(Stored data entries)
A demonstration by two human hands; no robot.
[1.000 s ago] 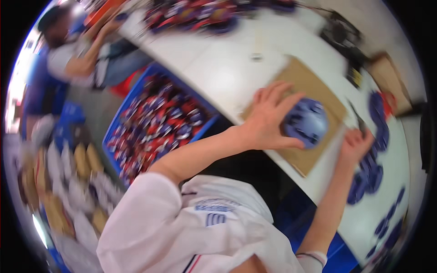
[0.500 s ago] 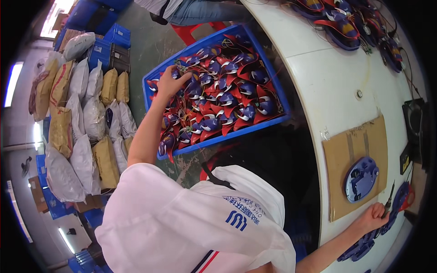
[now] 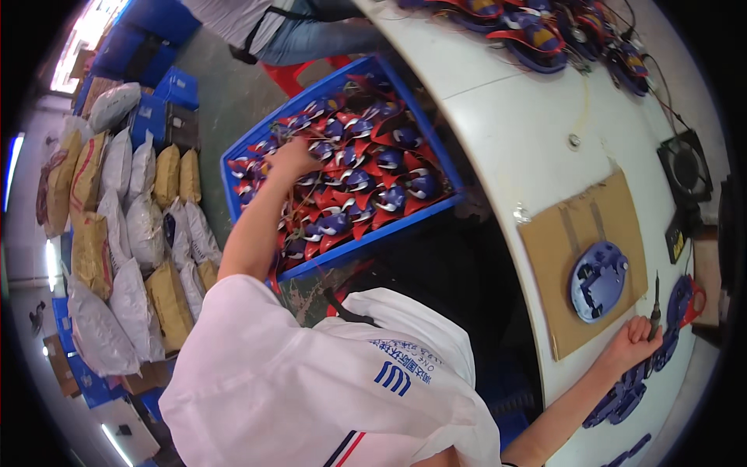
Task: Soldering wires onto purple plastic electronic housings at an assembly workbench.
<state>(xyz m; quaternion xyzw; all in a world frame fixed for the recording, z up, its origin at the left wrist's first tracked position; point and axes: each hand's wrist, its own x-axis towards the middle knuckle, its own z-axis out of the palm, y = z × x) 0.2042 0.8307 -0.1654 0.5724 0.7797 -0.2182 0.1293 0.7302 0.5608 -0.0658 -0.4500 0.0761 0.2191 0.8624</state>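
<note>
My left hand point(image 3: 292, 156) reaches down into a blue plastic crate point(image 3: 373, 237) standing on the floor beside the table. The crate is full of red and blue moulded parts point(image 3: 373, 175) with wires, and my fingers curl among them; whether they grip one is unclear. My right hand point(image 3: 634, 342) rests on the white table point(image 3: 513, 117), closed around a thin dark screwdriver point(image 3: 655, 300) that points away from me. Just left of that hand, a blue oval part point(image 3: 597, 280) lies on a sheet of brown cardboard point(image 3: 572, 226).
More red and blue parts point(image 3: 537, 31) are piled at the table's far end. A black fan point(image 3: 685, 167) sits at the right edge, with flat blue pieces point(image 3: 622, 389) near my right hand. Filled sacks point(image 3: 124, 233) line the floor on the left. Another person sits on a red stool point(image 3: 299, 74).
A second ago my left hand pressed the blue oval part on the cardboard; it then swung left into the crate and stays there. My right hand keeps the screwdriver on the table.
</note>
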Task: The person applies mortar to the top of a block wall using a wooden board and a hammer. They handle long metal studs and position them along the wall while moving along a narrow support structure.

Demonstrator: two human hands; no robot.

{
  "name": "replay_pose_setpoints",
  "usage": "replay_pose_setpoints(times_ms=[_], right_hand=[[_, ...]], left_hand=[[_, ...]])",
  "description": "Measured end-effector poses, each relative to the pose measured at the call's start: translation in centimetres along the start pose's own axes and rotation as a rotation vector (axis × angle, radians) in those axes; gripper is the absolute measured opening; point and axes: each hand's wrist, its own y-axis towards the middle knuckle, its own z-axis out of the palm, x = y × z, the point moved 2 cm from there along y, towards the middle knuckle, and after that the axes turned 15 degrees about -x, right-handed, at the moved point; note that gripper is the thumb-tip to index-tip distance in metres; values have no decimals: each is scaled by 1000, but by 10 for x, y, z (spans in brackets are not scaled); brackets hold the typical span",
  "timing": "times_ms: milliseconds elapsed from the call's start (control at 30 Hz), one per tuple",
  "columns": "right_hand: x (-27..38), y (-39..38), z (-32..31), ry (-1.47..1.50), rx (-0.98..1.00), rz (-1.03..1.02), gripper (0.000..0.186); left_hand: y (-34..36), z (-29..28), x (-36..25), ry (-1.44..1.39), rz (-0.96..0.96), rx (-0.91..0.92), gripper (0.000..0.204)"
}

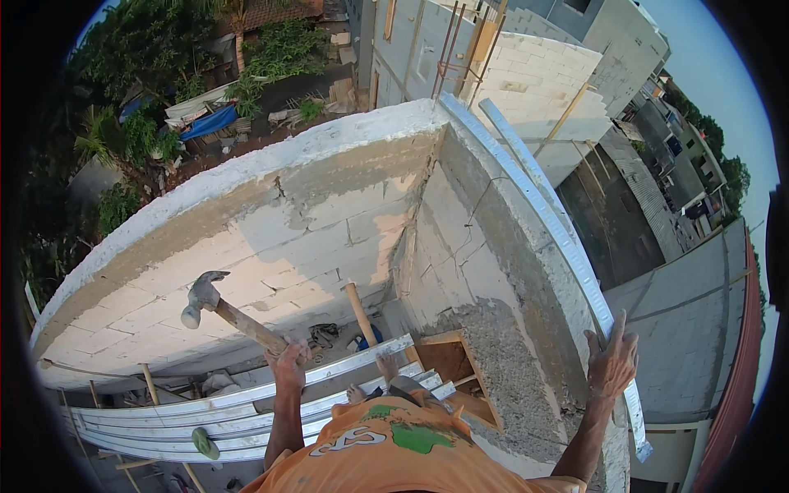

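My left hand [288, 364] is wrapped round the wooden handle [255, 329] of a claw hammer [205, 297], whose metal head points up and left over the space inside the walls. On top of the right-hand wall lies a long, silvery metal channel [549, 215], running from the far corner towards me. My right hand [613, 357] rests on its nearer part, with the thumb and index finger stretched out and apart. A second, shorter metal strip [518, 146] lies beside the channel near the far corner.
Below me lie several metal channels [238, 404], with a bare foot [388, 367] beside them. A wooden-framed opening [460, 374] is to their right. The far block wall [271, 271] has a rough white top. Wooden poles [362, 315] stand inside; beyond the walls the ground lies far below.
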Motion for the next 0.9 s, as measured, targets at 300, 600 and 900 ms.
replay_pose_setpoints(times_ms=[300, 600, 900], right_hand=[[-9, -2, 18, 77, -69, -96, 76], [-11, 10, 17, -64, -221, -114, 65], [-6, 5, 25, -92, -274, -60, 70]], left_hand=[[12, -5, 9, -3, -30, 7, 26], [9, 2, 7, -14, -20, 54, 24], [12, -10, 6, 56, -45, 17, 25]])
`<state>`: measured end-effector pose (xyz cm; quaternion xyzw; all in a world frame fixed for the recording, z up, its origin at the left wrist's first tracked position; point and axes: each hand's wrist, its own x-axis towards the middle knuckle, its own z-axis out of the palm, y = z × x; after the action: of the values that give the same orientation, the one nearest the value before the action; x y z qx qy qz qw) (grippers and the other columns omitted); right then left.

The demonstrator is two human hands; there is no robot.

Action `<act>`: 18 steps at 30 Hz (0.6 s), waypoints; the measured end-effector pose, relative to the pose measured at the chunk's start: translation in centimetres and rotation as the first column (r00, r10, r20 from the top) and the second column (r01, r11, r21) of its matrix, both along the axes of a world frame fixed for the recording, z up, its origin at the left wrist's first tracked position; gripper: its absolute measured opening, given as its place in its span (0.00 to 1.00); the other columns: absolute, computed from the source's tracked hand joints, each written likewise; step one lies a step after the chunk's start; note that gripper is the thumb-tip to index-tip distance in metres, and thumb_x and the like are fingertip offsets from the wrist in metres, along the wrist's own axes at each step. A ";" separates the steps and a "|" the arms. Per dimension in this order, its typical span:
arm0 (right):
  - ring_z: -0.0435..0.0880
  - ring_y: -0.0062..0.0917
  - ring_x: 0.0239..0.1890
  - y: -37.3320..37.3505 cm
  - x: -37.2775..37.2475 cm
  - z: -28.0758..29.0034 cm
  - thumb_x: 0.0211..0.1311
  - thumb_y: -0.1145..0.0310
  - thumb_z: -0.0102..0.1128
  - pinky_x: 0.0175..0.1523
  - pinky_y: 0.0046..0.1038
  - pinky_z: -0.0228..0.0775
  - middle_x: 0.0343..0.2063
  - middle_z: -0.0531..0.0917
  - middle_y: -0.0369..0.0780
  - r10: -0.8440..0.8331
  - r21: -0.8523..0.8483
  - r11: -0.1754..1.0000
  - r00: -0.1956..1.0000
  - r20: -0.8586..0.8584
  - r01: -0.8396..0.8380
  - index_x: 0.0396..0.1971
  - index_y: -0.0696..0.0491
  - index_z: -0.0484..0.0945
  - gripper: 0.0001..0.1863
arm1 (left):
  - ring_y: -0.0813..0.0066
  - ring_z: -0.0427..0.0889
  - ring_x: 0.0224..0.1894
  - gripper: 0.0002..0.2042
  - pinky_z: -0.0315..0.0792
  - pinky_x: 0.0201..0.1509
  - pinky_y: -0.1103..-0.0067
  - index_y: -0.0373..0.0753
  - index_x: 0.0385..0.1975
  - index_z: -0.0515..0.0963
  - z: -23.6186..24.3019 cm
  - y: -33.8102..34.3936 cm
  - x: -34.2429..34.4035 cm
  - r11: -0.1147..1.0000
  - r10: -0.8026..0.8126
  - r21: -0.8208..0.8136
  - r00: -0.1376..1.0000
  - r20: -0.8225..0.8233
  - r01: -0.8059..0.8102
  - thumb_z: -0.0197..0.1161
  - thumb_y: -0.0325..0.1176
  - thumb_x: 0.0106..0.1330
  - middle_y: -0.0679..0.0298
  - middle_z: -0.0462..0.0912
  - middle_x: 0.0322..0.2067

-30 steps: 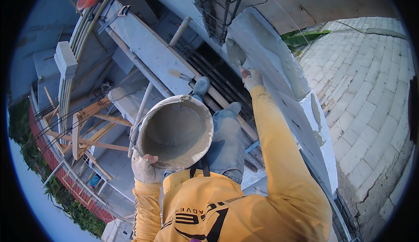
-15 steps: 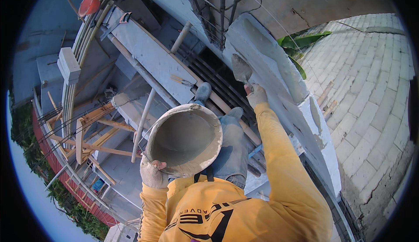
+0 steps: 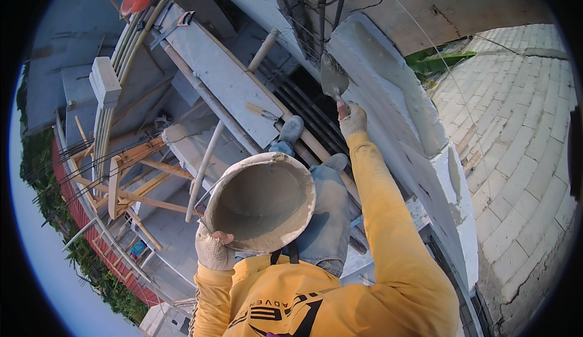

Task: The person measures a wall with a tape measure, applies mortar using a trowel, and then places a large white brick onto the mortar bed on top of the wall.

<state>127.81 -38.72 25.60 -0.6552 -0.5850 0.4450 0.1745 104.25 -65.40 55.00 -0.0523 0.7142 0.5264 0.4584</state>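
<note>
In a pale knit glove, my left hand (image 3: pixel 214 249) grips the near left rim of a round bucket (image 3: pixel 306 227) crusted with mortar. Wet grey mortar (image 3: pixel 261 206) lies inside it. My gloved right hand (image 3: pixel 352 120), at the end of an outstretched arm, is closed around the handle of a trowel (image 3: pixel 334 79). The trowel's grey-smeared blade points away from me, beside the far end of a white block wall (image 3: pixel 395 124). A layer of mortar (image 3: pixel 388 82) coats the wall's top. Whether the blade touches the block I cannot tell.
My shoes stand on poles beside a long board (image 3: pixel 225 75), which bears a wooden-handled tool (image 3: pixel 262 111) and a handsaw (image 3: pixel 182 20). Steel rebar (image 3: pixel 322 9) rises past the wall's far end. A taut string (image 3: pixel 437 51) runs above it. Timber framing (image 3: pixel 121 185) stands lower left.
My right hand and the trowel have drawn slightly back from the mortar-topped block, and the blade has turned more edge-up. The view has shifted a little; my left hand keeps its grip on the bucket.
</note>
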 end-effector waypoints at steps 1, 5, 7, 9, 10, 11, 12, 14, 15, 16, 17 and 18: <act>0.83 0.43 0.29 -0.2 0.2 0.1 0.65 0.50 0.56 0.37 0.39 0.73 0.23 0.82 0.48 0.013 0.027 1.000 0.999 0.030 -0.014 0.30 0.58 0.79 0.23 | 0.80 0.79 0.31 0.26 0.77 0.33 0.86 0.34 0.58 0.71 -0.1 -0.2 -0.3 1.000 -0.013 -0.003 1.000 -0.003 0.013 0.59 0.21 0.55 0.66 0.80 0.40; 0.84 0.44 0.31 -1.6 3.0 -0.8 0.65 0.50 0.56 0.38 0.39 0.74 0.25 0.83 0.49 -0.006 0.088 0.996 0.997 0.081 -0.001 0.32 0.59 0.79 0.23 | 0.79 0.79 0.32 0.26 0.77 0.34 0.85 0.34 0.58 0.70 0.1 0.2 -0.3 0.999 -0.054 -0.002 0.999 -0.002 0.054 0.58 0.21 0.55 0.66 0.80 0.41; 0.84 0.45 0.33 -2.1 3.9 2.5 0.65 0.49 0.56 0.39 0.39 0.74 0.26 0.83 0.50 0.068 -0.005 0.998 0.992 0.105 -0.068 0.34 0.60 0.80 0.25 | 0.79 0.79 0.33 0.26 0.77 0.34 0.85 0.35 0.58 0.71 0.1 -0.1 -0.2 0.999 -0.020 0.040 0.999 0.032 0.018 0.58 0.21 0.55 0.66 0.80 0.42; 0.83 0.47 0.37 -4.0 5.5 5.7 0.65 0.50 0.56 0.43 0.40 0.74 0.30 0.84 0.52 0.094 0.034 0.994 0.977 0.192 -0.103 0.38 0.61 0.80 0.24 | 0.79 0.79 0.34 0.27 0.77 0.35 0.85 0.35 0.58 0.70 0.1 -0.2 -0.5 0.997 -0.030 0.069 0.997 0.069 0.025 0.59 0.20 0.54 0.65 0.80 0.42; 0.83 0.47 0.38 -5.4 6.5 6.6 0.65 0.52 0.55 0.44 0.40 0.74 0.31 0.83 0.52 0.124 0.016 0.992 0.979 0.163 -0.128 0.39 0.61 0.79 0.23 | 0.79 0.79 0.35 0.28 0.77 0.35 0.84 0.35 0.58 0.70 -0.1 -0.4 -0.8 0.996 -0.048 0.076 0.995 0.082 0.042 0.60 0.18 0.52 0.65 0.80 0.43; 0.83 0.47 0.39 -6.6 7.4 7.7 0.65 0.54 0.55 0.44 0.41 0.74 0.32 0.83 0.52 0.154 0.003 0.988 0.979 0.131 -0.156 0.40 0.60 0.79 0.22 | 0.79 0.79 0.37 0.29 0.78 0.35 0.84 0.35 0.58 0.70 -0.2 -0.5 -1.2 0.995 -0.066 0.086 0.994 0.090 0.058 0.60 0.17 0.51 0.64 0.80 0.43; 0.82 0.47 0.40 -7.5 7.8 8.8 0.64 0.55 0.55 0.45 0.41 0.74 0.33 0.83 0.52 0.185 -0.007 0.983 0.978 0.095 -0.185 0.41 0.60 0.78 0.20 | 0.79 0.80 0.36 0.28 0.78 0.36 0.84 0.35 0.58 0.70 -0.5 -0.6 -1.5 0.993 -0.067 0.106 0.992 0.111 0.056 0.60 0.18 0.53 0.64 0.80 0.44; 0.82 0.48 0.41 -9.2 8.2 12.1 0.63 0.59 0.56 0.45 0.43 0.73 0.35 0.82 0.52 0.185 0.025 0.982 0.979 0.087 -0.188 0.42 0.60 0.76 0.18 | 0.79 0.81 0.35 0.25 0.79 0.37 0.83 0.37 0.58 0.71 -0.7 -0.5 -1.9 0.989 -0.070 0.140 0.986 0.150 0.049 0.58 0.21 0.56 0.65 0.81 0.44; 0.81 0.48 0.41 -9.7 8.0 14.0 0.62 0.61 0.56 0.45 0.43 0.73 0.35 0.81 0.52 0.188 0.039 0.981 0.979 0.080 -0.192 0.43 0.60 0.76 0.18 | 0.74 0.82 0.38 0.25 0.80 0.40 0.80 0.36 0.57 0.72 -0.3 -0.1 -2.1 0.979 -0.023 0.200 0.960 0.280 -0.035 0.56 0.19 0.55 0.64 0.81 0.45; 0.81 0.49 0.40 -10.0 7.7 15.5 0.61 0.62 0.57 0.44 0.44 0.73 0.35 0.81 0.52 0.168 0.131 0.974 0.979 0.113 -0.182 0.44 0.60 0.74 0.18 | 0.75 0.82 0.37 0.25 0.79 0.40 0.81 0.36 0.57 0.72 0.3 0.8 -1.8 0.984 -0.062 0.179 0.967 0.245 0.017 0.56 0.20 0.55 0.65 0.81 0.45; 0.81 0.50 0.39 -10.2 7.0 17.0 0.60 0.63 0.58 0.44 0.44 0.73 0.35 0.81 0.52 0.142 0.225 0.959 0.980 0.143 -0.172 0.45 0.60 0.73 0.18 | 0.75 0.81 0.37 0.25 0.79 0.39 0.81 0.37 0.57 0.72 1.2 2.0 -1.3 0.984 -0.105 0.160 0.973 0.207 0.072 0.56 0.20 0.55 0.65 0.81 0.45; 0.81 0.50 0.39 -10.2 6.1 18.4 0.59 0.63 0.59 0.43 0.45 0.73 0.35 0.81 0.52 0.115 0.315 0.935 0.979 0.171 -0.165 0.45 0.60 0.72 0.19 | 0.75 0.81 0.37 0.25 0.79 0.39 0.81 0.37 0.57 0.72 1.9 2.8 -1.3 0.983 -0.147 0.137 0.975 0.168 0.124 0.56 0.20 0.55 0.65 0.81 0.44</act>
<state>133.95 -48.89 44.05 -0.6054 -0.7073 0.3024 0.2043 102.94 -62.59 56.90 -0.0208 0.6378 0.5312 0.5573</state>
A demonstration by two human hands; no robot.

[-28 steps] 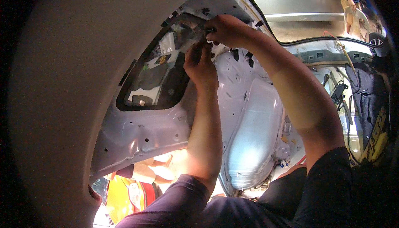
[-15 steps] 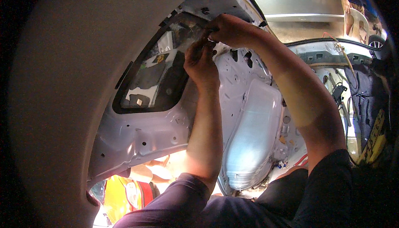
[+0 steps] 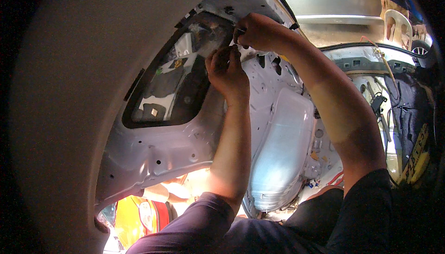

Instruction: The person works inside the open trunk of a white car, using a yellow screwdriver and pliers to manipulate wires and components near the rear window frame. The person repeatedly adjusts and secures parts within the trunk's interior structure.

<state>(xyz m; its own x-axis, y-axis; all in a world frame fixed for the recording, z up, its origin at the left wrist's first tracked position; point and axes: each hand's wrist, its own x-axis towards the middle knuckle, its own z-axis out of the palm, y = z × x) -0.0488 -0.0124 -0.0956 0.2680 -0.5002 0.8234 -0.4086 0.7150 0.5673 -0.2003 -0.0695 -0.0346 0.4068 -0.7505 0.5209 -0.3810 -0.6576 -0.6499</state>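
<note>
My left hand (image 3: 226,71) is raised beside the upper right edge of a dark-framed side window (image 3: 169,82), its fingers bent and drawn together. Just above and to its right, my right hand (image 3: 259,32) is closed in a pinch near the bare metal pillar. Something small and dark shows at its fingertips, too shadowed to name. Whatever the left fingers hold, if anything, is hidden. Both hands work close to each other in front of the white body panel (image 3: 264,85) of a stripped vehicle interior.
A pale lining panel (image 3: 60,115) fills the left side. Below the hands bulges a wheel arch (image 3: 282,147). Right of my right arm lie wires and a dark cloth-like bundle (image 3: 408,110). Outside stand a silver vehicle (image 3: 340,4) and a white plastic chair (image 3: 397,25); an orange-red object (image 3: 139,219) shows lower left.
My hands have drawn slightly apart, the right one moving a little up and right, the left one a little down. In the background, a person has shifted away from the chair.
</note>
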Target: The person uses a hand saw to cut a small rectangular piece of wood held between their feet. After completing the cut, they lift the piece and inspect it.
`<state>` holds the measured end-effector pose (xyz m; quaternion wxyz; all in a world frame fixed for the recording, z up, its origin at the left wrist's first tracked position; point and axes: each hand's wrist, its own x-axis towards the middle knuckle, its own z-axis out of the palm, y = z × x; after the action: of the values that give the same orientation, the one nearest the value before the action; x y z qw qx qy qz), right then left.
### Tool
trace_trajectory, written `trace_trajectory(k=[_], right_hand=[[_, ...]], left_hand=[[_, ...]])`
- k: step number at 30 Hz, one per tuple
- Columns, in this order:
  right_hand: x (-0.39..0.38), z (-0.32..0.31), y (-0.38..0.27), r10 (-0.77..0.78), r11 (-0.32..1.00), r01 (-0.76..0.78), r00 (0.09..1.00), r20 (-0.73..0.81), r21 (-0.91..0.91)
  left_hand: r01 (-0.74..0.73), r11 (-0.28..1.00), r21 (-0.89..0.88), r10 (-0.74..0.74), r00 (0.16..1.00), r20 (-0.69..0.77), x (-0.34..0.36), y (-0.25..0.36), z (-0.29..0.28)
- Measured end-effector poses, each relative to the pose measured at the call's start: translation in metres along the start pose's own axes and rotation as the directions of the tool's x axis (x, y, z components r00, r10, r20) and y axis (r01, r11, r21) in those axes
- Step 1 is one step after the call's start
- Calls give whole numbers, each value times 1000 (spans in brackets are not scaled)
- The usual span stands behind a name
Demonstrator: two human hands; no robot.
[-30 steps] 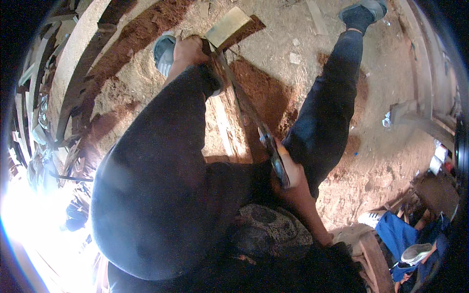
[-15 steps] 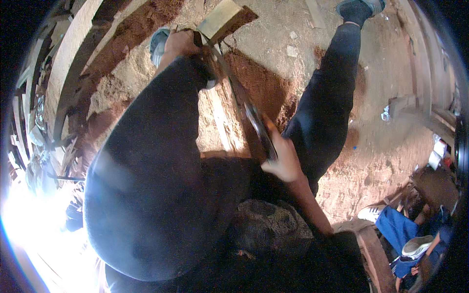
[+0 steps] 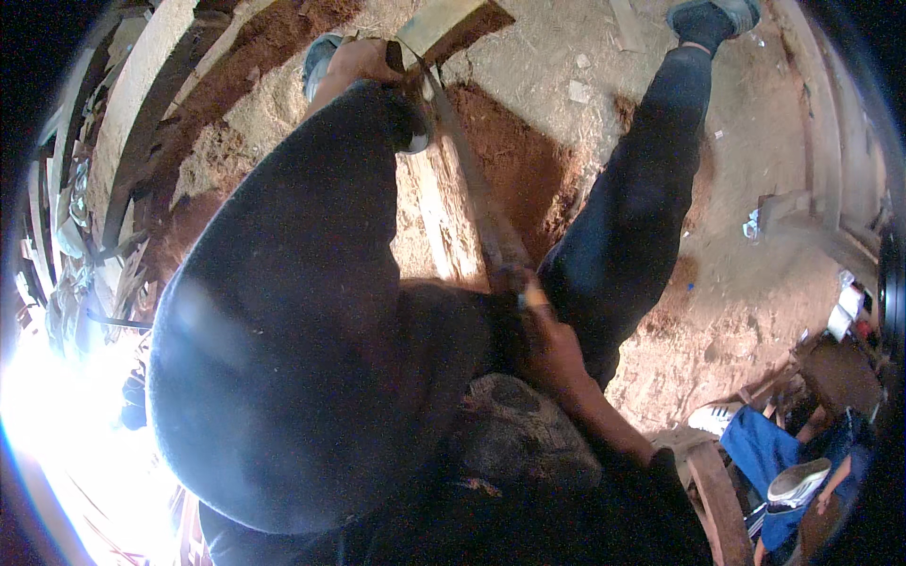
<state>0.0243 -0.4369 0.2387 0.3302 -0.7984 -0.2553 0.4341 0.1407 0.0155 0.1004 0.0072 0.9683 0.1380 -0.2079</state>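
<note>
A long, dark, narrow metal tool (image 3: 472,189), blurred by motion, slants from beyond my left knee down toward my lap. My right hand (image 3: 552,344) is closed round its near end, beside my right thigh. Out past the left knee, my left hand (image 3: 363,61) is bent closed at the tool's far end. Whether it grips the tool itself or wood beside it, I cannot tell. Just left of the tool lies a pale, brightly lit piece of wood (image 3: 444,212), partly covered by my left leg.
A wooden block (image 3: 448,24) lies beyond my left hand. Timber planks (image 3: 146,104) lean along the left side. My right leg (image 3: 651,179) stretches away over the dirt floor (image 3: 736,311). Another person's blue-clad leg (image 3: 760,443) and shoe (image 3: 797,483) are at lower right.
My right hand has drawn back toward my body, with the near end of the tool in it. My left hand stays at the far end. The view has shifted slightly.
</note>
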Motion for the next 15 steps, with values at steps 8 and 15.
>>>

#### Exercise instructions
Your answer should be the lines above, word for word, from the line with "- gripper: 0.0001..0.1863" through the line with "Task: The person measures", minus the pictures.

#### Result
  - gripper: 0.0001..0.1863
arm1 (left):
  - ring_y: -0.0813..0.0066
  - ring_z: -0.0427..0.0889
  - ring_x: 0.0224..0.1894
  - gripper: 0.0002..0.2042
  - pinky_z: -0.0315..0.0792
  - pinky_x: 0.0201..0.1509
  - pinky_y: -0.1103..-0.0067
  - index_y: -0.0373..0.0753
  - index_x: 0.0385..0.1975
  - index_z: -0.0515..0.0963
  - z: -23.6186..24.3019 cm
  - y: -33.8102..34.3936 cm
  - x: -34.2429..34.4035 cm
  - r11: -0.1147..1.0000
  - r10: -0.8026..0.8126
  - r21: -0.8208..0.8136
  - r00: -0.1376..1.0000
  - r20: -0.8225..0.8233
  - r01: -0.8059..0.8102
  - thumb_z: -0.0197..0.1161
  - thumb_y: -0.0325..0.1176
  - thumb_x: 0.0106..0.1330
  - middle_y: -0.0679..0.0298
  - middle_z: -0.0462..0.0912
  - middle_x: 0.0322..0.2067

-30 steps: 
-15 steps: 
+0 steps: 

Task: The person measures a wall with a tape measure, applies mortar using a trowel, and then places a large white brick onto the mortar bed on top of the wall.

The answer, as written, is complete.